Sometimes you will need to install your own anchor when a suitable tree is not available.
•ACCT standards for zip lines prescribe that a free-standing pole be a minimum of 12” in diameter at the top, sunk a minimum of 4’ in the ground, or 2’ plus 10% of the pole’s total length if it is greater than 20’.
•For wooden poles, eyebolts or slings should be anchored 12” or lower from the top of the pole, and any attachment that passes through the wood should have a redundant backup (i.e. a washer) on the outside that can be visually inspected.
•Supported poles can be a minimum of 8″ diameter. These poles must be anchored via cable (i.e. guy wires) to other poles or ground anchors.
Ask your local power company about “retired” power poles and possible installation.

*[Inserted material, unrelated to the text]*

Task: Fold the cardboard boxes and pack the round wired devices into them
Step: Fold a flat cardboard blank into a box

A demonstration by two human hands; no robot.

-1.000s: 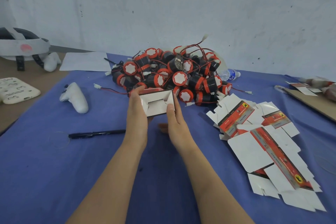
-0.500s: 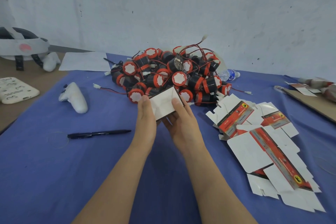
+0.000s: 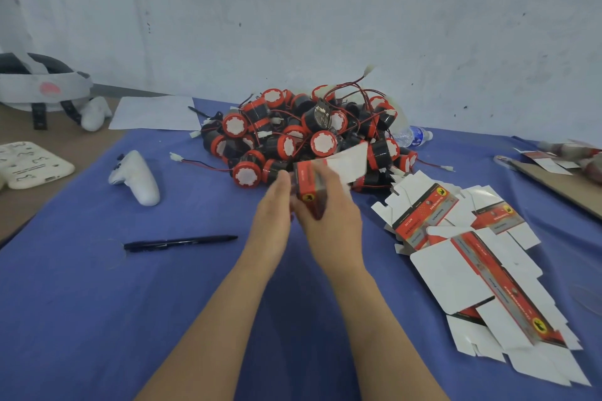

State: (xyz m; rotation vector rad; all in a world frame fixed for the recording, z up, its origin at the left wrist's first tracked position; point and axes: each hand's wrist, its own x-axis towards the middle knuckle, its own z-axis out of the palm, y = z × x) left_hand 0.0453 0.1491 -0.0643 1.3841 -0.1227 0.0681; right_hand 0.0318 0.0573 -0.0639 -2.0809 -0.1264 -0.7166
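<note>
A small red and white cardboard box (image 3: 309, 187) is held above the blue table, its white flap (image 3: 348, 161) standing open toward the right. My right hand (image 3: 332, 205) grips the box from the near and right side. My left hand (image 3: 275, 202) touches its left side with straight fingers. Just behind lies a heap of round black and red wired devices (image 3: 303, 137). A spread of flat unfolded boxes (image 3: 482, 257) lies to the right.
A black pen (image 3: 179, 241) lies left of my arms. A white controller (image 3: 138, 177) sits further left, with a headset (image 3: 35, 88), white tray (image 3: 29, 164) and paper sheet (image 3: 153, 112) beyond. A plastic bottle (image 3: 412, 135) lies behind the heap. A brown board (image 3: 560, 182) sits at far right.
The box has been turned in my hands: earlier its white open inside faced me, now its red printed side shows and a flap sticks out right. Both hands shifted slightly right.
</note>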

Guy wires, Penetrator Earth Anchors
Additional depth, bracing, or guy wires may be needed for soft or unusual soil types.
Some recommended penetrator ground anchors for utility poles are the Screw and the Arrowhead.
When in doubt, a local contractor is usually a good resource for understanding soil types in your area.
Dimensional Lumber Anchors
In some circumstances when the necessary anchoring height is not very high, dimensional lumber may be appropriate for constructing a launching or landing anchor. A typical design will incorporate two 12’ treated 6×6’s or 8×8’s concreted into the ground 4’ deep with a beam spanning the two posts like a doorframe. The zip line cable is anchored to the crossbeam, and the frame is either supported from the back with guy-wires, or from the front with additional posts bracing the frame at a 45 degree angle.
Most buildings or backyard play structures are not designed to withstand the horizontal loading of a zip line cable. Design or retrofit accordingly to ensure your structure is not damaged and participants are not put at risk.